*Problem details*: Where an image appears in the data, omit it and reproduce the rest exactly.

*Raw data*:
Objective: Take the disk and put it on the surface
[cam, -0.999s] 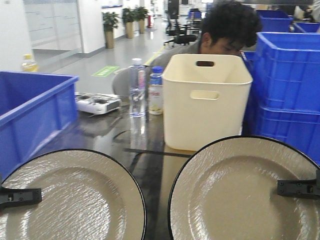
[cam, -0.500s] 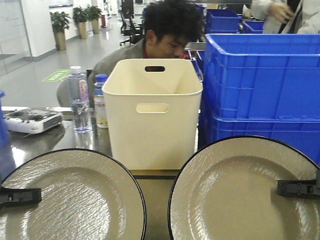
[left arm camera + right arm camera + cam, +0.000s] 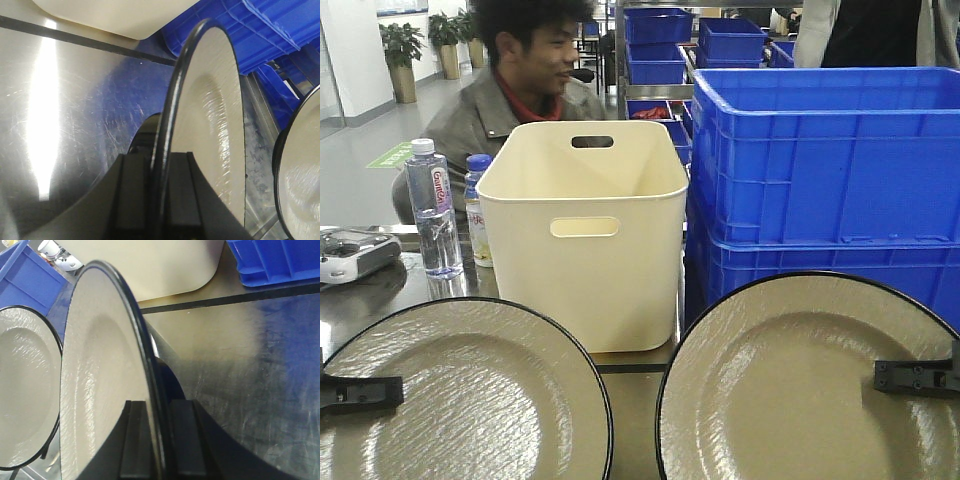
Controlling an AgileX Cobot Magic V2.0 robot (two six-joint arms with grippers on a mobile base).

*Answer area*:
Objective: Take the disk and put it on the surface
[cam, -0.999s] 
[cam, -0.500s] 
[left arm camera + right arm camera + cam, +0.000s] 
Controlling an AgileX Cobot Magic V2.0 robot (two six-joint arms with grippers on a mobile base).

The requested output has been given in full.